- _WORK REQUIRED_: Set down the data below in full and exactly, minus the pictures.
(GIVEN DATA)
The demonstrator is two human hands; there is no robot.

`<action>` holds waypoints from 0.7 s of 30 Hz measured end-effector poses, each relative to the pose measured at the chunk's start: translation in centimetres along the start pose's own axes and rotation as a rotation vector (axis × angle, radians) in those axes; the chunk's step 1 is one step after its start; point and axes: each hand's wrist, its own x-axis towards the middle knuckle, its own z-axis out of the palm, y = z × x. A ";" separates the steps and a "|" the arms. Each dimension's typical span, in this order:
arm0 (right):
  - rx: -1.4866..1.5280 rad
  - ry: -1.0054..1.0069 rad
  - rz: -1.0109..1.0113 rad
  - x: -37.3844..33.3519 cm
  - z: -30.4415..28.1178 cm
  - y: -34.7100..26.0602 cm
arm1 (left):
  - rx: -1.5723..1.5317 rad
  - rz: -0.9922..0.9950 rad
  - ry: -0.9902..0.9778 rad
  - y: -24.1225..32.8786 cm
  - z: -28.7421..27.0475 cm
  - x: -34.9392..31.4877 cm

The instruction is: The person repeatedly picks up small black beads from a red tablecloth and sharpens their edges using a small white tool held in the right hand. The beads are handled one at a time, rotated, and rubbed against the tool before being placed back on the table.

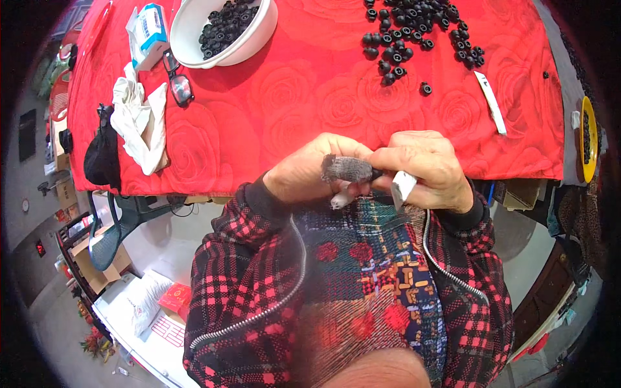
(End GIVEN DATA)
- _ANSWER BOX_:
The demonstrator is two human hands; there is no robot.

`<action>` holds waypoints from 0.7 s of 30 Hz measured end-effector poses, each relative to the pose measured at the chunk's start: translation in centimetres along the start pose's own axes and rotation as a rotation vector (axis × angle, radians) in those axes; the chunk's step 1 is one step after its start; point and axes: each hand's wrist, its own x-axis towards the middle knuckle, its own z-axis out of the palm, y = z × x. A ";" separates the steps and a "|" the arms. Each dimension's typical span, in this order:
arm0 (right):
  - rx: -1.4866..1.5280 rad
  - ry: -1.0054..1.0069 rad
  - rz: -1.0109..1.0113 rad
  - x: -37.3844..33.3519 cm
  - z: -30.4415..28.1178 cm
  - y: -34.7100..26.0602 cm
arm1 (left):
  - rx: -1.5723..1.5317 rad
  - rz: -0.9922..0.9950 rad
  - ry: -0.9902..0.9778 rad
  - y: -24.1225..32.8786 cm
  - z: -28.7421..27.0475 cm
  - x: -34.9392..31.4877 cm

The instruction is: The person repeatedly picks up small black beads from a red tablecloth and sharpens their edges using a small white tool held in the right hand. The beads are handled one at a time, rotated, and rubbed against the tool before being placed back on the table.

This completes the response.